Segment Start: AVAILABLE DATA
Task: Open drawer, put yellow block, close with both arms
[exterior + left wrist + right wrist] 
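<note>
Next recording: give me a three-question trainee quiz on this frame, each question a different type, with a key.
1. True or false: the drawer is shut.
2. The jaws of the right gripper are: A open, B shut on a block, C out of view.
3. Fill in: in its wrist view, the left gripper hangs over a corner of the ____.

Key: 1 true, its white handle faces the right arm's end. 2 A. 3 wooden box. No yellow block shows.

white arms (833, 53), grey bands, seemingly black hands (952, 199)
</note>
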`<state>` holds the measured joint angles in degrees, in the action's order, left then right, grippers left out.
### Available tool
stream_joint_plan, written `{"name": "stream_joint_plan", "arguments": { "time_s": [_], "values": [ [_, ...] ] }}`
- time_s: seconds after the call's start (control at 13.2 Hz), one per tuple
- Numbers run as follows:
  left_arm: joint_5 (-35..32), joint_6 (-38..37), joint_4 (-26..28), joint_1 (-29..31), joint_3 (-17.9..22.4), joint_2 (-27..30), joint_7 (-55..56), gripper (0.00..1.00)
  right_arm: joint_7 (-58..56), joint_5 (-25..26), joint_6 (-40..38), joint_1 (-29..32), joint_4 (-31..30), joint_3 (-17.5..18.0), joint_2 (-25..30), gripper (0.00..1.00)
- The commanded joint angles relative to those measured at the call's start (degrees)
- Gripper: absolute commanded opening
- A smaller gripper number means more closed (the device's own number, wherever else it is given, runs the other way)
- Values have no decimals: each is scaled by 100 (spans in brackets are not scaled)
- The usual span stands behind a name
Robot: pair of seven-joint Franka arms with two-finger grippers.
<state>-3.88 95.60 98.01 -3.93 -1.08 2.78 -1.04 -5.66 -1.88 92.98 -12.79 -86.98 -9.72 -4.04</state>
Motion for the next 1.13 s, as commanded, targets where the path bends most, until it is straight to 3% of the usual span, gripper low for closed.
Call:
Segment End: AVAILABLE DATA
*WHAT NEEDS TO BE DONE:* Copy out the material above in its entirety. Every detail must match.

*TASK OUTPUT:*
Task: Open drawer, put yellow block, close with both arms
[exterior + left wrist + right wrist] 
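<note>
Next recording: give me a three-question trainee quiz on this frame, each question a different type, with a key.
1. True or false: the drawer is shut.
2. The jaws of the right gripper are: A open, B shut on a block, C out of view.
3. Fill in: in its wrist view, the left gripper hangs over a corner of the ____.

Key: 1 true, its white handle faces the right arm's end. 2 A. 3 wooden box. No yellow block shows.

white arms (833, 53), grey bands, seemingly black hands (952, 199)
</note>
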`<state>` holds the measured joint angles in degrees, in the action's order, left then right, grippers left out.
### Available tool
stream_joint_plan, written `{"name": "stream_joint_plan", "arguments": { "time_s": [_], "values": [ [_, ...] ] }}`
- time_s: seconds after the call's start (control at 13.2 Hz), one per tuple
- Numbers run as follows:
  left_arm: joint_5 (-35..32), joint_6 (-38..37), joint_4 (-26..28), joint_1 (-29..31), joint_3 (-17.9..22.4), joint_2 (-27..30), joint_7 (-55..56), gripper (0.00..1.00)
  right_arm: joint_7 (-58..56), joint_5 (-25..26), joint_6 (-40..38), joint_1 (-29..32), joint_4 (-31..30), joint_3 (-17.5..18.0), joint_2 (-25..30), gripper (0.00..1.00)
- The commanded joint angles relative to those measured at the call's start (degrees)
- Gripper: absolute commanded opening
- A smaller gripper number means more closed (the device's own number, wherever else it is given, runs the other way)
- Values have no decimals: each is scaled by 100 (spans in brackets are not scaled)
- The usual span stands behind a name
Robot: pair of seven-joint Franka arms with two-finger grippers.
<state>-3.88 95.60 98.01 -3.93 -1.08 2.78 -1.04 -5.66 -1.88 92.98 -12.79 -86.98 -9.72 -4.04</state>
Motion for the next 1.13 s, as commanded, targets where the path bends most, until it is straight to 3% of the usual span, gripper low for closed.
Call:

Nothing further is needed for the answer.